§ DESCRIPTION OF THE TASK
Exact copy, no pictures: return only the lines below from the line with "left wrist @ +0" up to and including the line with "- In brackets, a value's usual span".

§ DATASET EXTRACT
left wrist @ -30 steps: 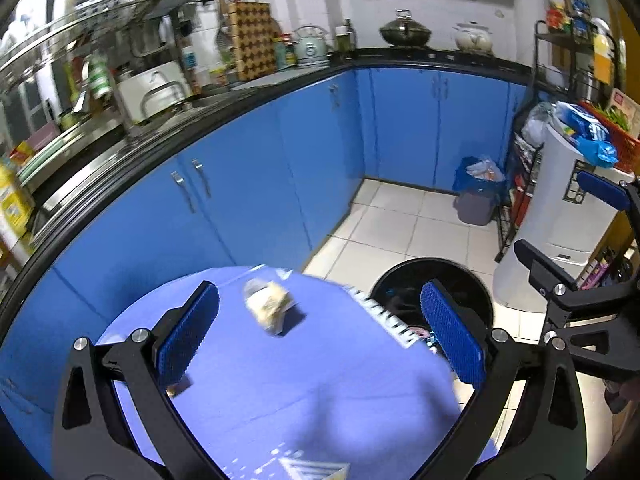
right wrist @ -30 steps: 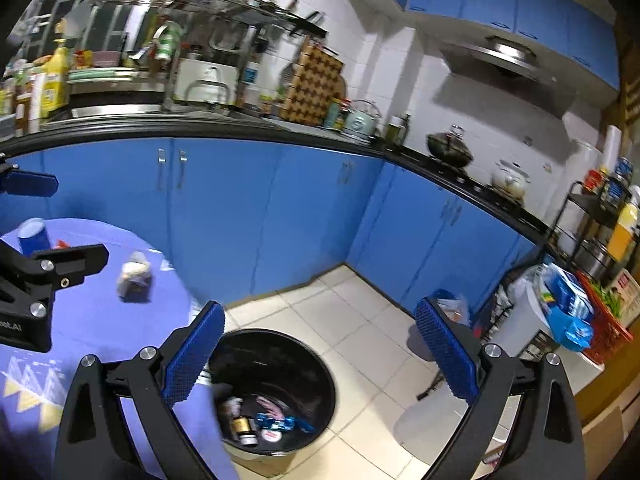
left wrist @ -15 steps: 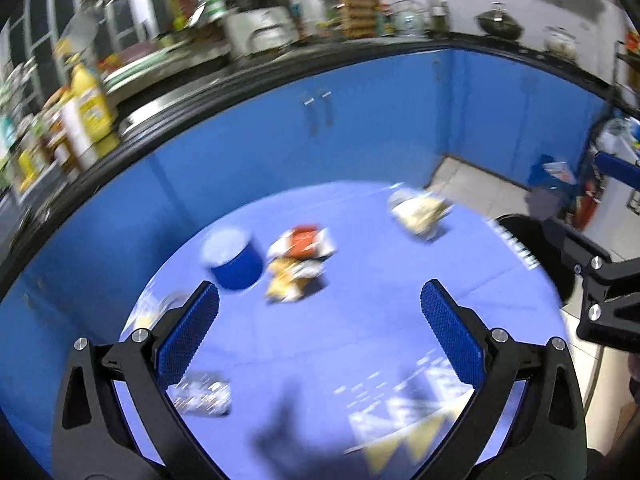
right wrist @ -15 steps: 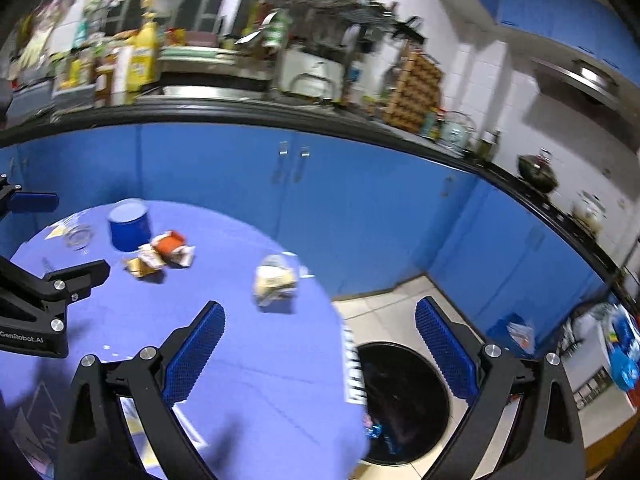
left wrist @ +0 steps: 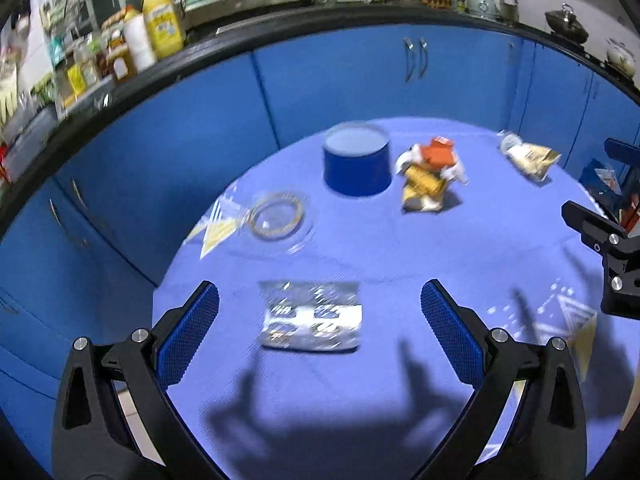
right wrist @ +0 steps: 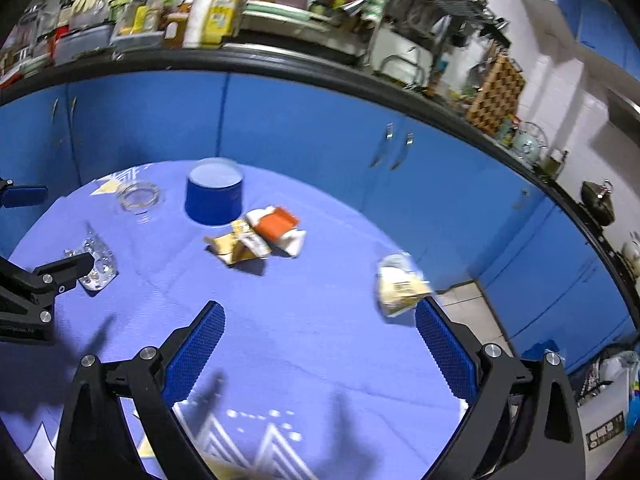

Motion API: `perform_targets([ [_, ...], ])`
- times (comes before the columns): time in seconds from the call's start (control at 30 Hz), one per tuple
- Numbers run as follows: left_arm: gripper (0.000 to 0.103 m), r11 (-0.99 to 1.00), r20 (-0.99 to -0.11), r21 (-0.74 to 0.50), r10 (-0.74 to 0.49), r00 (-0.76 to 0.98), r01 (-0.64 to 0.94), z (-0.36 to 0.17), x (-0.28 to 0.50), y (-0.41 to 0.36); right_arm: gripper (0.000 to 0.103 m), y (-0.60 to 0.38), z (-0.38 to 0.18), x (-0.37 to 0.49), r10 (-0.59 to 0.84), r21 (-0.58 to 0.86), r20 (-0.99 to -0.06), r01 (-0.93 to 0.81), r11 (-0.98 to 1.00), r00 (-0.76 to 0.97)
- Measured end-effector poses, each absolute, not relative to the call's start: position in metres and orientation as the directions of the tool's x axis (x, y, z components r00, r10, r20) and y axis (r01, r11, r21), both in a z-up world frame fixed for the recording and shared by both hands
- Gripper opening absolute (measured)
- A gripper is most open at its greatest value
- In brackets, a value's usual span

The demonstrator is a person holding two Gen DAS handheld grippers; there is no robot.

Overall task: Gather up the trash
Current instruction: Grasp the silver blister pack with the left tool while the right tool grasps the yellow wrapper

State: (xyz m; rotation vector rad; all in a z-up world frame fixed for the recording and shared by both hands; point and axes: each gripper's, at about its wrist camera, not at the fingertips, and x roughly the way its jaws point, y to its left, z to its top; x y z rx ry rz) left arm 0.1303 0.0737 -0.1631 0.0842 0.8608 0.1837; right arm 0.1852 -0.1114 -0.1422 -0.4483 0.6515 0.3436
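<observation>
A silver foil blister pack [left wrist: 311,316] lies flat on the purple round table [left wrist: 400,264], between the open jaws of my left gripper [left wrist: 320,334], which hovers above it. An orange and yellow wrapper heap [left wrist: 428,178] lies beside a blue cup [left wrist: 356,164]. A cream snack bag [left wrist: 528,156] lies at the far right edge. In the right wrist view my right gripper [right wrist: 320,346] is open and empty over the table. The snack bag [right wrist: 398,288] lies just ahead of its right finger, the wrapper heap [right wrist: 260,238] mid table, the blister pack [right wrist: 98,264] at left.
A glass ashtray [left wrist: 276,216] sits left of the blue cup [right wrist: 214,196]. Blue kitchen cabinets [right wrist: 304,128] curve behind the table, with a cluttered black counter [right wrist: 208,12] above. Tiled floor [right wrist: 468,304] shows past the table's right edge.
Both grippers have swung left from the black trash bin on the floor to over the table. The bin has left view; the blister pack now sits between my left jaws.
</observation>
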Motion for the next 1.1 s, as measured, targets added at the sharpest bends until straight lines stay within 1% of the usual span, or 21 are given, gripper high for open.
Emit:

§ SOLVED PROBLEM
left wrist @ +0 steps: 
right wrist @ +0 steps: 

Motion API: `perform_targets([ [_, ...], ])`
- times (comes before the columns): time in seconds from the call's start (control at 30 Hz), one per tuple
- Numbers run as follows: left_arm: gripper (0.000 to 0.103 m), r11 (-0.99 to 1.00), r20 (-0.99 to -0.11), r21 (-0.74 to 0.50), r10 (-0.74 to 0.49), r00 (-0.76 to 0.98), r01 (-0.64 to 0.94), z (-0.36 to 0.17), x (-0.28 to 0.50), y (-0.41 to 0.36); right_arm: gripper (0.000 to 0.103 m), y (-0.60 to 0.38), z (-0.38 to 0.18), x (-0.37 to 0.49), r10 (-0.59 to 0.84), r21 (-0.58 to 0.86), r20 (-0.99 to -0.06), r01 (-0.93 to 0.81), r11 (-0.98 to 1.00), r00 (-0.76 to 0.97)
- Measured end-effector poses, each absolute, not relative to the call's start: position in metres and orientation as the directions of the tool's x axis (x, y, z components r00, r10, r20) and y axis (r01, r11, r21), both in a z-up world frame fixed for the recording and shared by both hands
- Gripper opening absolute (measured)
- A gripper is most open at its greatest value
- In brackets, a value's usual span

No further work remains on the exercise.